7. Staff & Contractors

Willows Technology shall be entitled to subcontract, delegate or assign the provision of any services or any of their rights or duties under these terms. Willows Technology shall have discretion as to which of their employees or self-employed agents, contractors or third parties (“Third Party”) are assigned to perform the services.


8. Intellectual Property & Confidentiality

8.1 All Intellectual Property Rights in or arising out of or in connection with the Services shall be owned by Willows Technology.

8.2 The Client acknowledges that, in respect of any third party Intellectual Property Rights, the Client’s use of any such material is conditional upon Willows Technology obtaining a written licence from the relevant licensor on such terms as will entitle Willows Technology to licence such rights to the Client.

8.3 All Course Materials are the exclusive property of Willows Technology.

8.4 Each party acknowledges and agrees that any and all information concerning the other’s business or the terms of the Agreement including these terms and conditions is confidential (“Confidential Information”) and each party agrees that it shall not permit the duplication, use or disclosure of any such Confidential Information to any person (other than its own employee, agent or sub-contractor where the same requires such information for the performance of the Agreement) unless such duplication, use or disclosure is specifically authorised in writing by the other party, or is required by the operation of law.

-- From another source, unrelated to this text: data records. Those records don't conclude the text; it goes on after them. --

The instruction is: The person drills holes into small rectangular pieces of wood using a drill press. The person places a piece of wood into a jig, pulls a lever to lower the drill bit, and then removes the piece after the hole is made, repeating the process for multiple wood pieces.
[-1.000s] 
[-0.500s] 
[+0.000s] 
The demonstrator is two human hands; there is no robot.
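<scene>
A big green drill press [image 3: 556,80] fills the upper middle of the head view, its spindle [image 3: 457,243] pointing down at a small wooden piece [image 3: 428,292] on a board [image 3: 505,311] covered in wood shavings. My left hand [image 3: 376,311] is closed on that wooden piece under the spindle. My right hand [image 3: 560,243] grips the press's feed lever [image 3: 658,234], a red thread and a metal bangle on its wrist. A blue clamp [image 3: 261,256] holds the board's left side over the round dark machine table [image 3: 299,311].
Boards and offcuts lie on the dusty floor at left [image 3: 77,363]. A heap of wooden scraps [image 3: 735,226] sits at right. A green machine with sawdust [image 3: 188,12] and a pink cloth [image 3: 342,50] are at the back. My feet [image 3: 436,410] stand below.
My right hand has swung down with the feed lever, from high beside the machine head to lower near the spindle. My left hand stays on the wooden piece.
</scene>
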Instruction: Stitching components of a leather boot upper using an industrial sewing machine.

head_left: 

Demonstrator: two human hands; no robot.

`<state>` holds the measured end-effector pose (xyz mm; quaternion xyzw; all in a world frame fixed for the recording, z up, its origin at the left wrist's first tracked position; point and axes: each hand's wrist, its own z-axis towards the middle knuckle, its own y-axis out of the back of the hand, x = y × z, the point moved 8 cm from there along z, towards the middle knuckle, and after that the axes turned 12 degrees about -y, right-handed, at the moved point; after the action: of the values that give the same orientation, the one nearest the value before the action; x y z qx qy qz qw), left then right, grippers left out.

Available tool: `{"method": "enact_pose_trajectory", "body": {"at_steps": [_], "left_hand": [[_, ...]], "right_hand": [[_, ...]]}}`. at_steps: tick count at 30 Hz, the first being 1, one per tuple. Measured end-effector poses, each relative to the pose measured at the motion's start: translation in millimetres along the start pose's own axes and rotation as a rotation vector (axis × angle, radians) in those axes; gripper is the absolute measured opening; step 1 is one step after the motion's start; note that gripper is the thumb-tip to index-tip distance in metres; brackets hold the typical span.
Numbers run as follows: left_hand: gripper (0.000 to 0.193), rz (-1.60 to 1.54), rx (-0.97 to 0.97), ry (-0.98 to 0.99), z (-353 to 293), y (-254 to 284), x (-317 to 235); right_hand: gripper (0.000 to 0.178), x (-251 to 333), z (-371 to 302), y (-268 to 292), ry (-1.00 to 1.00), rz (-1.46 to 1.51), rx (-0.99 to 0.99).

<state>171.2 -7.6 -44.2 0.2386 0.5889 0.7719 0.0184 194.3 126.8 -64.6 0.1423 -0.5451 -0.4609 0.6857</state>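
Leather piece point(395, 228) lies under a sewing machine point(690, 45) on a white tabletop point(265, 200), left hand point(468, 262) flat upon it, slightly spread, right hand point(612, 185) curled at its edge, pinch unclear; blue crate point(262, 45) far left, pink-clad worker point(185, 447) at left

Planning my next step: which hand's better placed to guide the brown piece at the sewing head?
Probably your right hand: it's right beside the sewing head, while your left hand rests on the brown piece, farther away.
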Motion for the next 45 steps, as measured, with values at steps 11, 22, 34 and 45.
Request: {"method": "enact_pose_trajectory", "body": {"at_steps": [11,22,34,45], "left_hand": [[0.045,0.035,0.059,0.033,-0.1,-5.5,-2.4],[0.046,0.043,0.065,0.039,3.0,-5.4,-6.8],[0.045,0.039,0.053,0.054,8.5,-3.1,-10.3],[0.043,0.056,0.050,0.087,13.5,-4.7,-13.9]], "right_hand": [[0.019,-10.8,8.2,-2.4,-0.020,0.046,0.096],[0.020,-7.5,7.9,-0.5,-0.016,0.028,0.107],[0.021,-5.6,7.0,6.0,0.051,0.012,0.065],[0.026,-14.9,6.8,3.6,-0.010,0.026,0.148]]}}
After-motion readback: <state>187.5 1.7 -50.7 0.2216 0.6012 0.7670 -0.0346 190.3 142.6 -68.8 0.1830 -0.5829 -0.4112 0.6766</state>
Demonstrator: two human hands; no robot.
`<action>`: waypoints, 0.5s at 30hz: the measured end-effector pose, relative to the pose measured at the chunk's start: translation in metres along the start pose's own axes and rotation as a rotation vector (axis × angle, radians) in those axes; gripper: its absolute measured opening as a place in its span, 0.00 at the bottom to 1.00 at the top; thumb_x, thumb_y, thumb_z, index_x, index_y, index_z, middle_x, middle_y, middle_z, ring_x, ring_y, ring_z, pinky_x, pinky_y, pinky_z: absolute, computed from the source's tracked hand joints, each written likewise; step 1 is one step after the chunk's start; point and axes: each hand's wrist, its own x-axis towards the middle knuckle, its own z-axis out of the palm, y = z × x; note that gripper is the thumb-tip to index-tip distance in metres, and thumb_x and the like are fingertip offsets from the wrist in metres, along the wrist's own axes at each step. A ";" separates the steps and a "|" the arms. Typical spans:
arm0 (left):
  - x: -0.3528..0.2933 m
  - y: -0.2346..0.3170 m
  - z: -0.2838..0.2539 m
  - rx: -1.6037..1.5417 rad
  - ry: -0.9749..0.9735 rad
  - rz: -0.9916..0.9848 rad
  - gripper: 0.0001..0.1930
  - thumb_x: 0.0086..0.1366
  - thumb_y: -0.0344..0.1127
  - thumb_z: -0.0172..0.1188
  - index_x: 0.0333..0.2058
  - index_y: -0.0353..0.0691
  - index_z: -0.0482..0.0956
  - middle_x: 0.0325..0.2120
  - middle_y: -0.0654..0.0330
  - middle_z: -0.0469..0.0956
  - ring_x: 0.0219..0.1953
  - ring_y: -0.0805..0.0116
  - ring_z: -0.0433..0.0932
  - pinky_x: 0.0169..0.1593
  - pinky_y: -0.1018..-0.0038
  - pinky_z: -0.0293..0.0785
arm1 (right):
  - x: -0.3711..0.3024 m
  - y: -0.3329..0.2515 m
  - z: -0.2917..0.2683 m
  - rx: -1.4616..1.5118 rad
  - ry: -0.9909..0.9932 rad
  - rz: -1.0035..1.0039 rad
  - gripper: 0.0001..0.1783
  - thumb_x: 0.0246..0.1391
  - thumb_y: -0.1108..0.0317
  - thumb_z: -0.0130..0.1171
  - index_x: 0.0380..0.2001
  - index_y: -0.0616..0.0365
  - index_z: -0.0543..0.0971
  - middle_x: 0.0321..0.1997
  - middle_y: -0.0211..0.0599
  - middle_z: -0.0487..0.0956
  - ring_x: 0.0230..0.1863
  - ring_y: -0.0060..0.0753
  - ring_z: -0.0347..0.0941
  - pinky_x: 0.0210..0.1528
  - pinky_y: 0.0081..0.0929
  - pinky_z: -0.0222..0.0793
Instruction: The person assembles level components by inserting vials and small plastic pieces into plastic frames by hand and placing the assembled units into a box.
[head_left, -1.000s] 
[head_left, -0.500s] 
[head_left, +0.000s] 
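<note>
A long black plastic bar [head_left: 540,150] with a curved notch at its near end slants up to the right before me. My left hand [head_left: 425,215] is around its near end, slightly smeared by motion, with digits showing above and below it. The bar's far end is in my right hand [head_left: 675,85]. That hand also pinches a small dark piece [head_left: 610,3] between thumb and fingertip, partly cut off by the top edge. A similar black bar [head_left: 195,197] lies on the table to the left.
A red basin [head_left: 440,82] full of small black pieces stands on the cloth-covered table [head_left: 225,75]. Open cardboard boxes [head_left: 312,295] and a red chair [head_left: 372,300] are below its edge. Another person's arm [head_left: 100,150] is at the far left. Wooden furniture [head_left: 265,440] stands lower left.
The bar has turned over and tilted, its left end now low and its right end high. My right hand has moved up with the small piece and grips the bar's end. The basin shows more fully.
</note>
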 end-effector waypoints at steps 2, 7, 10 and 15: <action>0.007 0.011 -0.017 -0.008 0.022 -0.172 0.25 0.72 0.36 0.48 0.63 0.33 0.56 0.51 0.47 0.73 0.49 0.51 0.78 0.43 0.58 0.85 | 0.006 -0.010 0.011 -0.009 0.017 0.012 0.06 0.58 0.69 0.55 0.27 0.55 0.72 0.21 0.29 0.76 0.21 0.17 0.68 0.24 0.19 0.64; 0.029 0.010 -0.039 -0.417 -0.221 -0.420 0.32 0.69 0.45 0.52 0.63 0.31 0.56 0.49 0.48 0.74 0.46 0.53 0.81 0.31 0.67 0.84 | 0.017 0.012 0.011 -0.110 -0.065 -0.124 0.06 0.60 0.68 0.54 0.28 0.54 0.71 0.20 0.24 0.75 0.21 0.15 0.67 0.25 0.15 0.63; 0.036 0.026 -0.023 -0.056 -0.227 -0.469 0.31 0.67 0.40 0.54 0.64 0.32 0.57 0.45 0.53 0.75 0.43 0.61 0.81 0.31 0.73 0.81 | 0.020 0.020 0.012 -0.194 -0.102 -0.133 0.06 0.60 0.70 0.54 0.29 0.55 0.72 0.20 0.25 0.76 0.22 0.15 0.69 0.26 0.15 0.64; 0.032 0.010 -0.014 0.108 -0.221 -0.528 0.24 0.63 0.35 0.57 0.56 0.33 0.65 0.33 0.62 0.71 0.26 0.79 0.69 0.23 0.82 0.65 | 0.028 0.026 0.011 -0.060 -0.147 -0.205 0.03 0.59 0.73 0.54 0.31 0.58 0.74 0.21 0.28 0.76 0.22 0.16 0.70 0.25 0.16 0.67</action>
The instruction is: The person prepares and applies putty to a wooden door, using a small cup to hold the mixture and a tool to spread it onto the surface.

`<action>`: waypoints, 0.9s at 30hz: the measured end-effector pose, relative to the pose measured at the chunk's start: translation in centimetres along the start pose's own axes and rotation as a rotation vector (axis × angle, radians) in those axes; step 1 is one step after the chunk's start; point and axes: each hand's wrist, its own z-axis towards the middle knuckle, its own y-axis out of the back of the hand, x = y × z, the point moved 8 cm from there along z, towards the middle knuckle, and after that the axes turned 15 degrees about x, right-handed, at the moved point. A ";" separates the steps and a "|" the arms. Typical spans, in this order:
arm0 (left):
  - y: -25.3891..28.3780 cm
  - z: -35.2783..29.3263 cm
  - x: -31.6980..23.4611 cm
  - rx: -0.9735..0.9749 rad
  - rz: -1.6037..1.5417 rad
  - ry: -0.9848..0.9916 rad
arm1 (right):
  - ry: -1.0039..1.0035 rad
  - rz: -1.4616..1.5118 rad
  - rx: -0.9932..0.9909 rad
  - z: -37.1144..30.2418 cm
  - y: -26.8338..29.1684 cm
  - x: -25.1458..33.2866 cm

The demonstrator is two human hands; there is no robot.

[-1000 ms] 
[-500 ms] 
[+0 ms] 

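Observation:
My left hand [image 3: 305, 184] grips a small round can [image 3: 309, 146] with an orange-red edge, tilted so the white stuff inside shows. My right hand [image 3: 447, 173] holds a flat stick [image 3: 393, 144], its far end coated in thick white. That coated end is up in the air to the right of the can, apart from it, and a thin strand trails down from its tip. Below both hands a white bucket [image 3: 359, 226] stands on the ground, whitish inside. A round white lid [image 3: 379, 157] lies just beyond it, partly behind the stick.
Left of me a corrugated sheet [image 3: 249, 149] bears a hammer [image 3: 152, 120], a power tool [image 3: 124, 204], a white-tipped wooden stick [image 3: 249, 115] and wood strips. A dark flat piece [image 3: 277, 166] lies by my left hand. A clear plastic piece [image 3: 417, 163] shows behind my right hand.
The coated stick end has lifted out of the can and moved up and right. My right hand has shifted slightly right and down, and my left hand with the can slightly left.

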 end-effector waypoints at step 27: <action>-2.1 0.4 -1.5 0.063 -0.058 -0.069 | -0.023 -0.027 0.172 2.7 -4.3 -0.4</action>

Confidential Information does not include information which at the time of disclosure is or comes into the public domain (other than by the unauthorised act of the disclosing party). The parties shall take all reasonable steps to ensure that their employees, agents and sub-contractors keep Confidential Information confidential. This clause 8.4 shall survive termination of the Agreement.

8.5 The Client undertakes to keep all Publications materials created by Willows Technology confidential and not to copy, publish or distribute any such information, materials or documents to any third party without Willows Technology’s prior written consent (save where such information is in the public domain or the Client is required to disclose such information by law).


9. Force Majeure

Willows Technology shall be entitled to delay or cancel delivery of any services or to reduce the amount of services delivered if it is prevented from or hindered or delayed in the provision of services through any circumstances beyond its reasonable control including strike, lock-out, accident, war, government action, national emergency, act of terrorism, protest, riot, civil commotion, explosion, flood, epidemic, fire.


10. Liability & Insurance

10.1 Nothing in these terms and conditions shall limit or exclude Willows Technology’s liability for:

a) death or personal injury caused by its negligence, or the negligence of its employees, agents or sub-contractors;

b) fraud or fraudulent misrepresentation; or

c) breach of the terms implied by section 2 of the Supply of Goods and Services Act 1982 (title and quiet possession).

10.2 Willows Technology’s aggregate liability including the liability of their partners, agents, subcontractors and employees in respect of any services provided to the Client by Willows Technology in connection with your service contract will be limited to the total fees payable by the Client for the service.

10.3 Willows Technology shall not be liable to the Client in respect of any event of default for loss of profits, goodwill or any type of indirect or consequential loss, including the acts or omissions of the Client, even if Willows Technology had been advised of the possibility of the Client incurring the same.

10.4 Advice is provided in good faith, but without responsibility.

10.5 The Client shall to the fullest extent permitted in law, indemnify and hold harmless the Company and its Third Parties from and against any and all claims, damages, losses or expense, arising out of or resulting from any injury or damage sustained on the Client’s premises or for which the Client is responsible.